Antep Fıstıklı Kurabiye
  • 1 su bardağı şeker
  • 50 gr yumuşamış tereyağ ya da margarin
  • 2 yumurta
  • 1 portakalın kabuk rendesi
  • 1 bardak kuru üzüm ya da kuru incir
  • 1 bardak antep fıstığı
  • 1 pk. kabartma tozu
  • 1 pk. vanilya
  • 1 çay kaşığı tarçın
  • Aldığı kadar un

Yapımı :

  • Fırınımızı 175 C de ısıtalım.
  • Yağı veşekeri 2-3 dk kadar çırpalım.
  • Yumurtaları tek tek kıralım, vanilya ve portakal kabuğu rendesini de ilave edip çırpmaya devam edelim.
  • Tüm haldeki Antep fıstıklarını ve kuru üzümü de ilave edip karıştıralım.
  • Elediğimiz unu, tarçını* ve kabartma tozunu da karıştıralım.
  • Yumuşak bir kurabiye hamuru elde edelim ve hamuru ikiye bölelim*. Ayrı ayrı rulo yapalım ve yağlı kağıt serili bir tepside 12-20 dk kadar üzeri pembeleşinceye kadar pişirelim.
  • Soğuduktan sonra keskin ve ince bir bıçakla zedelemeden ince dilimler halinde keselim ve pudra şekeri ile servis edelim.

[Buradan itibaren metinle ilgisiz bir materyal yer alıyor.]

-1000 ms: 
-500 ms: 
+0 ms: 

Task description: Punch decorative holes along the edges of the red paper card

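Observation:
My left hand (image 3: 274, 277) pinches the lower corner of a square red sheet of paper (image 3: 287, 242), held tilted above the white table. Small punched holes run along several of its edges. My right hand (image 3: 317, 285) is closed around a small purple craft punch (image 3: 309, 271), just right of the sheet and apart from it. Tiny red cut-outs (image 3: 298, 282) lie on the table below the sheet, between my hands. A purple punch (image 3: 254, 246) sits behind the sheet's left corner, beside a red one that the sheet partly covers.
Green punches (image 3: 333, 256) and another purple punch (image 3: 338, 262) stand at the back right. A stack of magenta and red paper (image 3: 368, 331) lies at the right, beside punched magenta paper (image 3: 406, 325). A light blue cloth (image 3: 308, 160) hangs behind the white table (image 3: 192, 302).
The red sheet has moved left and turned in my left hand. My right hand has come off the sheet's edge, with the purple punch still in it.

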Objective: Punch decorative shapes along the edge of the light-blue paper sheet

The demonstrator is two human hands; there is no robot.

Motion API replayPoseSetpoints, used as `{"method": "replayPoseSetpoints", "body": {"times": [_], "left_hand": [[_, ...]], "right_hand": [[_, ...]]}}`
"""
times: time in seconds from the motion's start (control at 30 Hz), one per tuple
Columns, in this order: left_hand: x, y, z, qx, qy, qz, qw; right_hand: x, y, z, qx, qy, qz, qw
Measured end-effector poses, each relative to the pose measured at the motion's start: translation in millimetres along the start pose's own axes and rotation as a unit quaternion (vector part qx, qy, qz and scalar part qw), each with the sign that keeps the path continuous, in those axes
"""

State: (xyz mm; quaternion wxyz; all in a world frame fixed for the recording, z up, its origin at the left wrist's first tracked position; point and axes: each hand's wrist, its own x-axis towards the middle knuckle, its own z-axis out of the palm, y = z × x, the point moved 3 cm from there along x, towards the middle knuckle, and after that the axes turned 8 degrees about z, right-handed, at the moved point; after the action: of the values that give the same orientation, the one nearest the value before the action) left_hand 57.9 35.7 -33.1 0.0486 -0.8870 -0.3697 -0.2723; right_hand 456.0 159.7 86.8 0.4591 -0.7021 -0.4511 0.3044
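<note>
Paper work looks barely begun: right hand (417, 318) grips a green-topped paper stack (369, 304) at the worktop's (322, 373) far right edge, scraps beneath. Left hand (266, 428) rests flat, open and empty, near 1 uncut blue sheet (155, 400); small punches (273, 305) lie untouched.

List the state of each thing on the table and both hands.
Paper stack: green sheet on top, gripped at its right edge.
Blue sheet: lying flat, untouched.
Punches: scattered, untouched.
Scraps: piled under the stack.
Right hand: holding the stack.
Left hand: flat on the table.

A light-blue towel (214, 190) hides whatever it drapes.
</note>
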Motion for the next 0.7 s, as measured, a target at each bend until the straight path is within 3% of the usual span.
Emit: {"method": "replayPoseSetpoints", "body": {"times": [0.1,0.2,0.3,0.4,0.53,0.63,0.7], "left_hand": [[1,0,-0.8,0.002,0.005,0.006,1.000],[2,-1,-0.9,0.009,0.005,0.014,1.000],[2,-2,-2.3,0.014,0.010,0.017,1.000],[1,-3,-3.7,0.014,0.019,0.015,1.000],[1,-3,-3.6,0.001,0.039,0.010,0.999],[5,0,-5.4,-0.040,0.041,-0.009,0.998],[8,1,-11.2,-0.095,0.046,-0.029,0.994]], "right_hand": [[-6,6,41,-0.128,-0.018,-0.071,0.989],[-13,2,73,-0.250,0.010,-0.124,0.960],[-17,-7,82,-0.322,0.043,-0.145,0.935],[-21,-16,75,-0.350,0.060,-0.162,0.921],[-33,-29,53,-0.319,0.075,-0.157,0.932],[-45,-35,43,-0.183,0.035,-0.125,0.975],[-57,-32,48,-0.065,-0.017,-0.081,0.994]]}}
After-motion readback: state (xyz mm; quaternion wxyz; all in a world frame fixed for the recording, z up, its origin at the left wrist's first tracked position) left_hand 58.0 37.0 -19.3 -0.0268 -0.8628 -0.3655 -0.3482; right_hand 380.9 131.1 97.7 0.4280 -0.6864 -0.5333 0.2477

*Ben yaparken hamuru ikiye bölmedim. Pişince kabardı ve büyük dilimler halinde yemek zorunda kaldık. İkiye bölüp ince rulolar yapmak daha doğru olacaktır.

*Tarçın koymasanız da olur. Ben kurabiyelerde tarçın kokusunu çok sevdiğim için çok az ekledim.

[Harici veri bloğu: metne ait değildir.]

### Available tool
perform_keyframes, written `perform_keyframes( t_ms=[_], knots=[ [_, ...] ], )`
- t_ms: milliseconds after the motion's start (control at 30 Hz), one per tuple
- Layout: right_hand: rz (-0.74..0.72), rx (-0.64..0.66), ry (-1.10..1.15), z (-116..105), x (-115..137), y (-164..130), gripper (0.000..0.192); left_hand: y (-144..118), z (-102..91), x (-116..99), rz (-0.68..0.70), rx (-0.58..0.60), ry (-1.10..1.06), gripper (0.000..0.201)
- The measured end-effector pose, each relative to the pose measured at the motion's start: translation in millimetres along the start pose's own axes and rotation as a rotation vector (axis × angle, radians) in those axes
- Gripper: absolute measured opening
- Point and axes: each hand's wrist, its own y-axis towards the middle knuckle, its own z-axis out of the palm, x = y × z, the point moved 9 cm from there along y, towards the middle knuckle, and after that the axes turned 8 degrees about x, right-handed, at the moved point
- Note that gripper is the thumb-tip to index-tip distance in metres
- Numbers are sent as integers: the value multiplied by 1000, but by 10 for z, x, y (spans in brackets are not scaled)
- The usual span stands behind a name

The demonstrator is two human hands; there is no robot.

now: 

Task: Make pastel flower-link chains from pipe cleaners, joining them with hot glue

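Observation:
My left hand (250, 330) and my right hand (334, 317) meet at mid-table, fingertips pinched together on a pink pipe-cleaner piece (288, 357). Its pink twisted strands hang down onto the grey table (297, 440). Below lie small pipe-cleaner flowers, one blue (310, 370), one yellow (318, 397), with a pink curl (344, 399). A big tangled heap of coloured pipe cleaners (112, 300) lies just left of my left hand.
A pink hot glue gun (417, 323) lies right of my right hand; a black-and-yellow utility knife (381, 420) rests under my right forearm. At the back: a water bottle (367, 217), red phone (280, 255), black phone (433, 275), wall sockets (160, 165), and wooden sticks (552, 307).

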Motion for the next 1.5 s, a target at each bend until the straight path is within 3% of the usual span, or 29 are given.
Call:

Güzel bir hafta geçirmenizi diliyorum. Sağlıcakla kalın. Sevgiler.

*******

Münevver ablacığım ""ki " Bağlacı ile "-ki" Ekinin Yazımı " nı anlattı geçtiğimiz günlerde. Bir çoğumuzun ayrı mı bitişik mi yazmalıyım diye tereddüt ettiği muhakkak. Hadi doğru yazdığımızdan emin olmak için okuyalım Münevver ablamızı.

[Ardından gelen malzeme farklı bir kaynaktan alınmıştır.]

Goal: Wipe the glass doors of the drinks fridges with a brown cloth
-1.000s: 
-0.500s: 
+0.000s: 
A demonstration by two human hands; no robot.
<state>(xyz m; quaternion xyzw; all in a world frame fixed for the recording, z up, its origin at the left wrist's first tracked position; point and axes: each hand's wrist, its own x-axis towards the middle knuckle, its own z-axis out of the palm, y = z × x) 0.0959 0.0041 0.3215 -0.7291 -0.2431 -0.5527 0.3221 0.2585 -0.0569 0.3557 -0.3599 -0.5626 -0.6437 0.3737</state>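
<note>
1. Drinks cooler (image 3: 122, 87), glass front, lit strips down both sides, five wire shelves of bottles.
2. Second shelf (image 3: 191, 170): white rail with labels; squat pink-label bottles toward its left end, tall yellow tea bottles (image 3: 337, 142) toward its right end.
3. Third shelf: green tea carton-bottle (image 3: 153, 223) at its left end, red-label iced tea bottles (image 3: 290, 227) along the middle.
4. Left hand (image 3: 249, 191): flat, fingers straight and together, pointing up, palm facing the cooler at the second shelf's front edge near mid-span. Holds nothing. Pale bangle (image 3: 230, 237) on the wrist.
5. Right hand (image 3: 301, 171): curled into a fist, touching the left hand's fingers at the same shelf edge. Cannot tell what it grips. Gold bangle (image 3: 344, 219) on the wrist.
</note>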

Pazartesi, Aralık 03, 2007

Maçuri


Kevgir, Esra için hazırlandı bu ay. Ben de Maçuri ile katıldım. Kengir'in en güzel sayısı için buyurun.

Perşembe, Kasım 29, 2007

Kuskus Salatası

Kesinlikle en sevdiğim salatadır. İçeriğini kendinize göre zenginleştirebilirsiniz. Mısır, bezelye, havuç vs. Benim en çok sevdiğim hali ise;

Yarım paket haşlanmış kuskus, 2 tepeleme yemek kaşığı süzme yoğurt, 2 yemek kaşığı mayonez, yeteri kadar tuz, incecik kıydığımız salatalık turşusu, iki ince dal soğan, iki ince dal sarımsak, maydanoz karıştırılır ve bayıla bayıla yenir.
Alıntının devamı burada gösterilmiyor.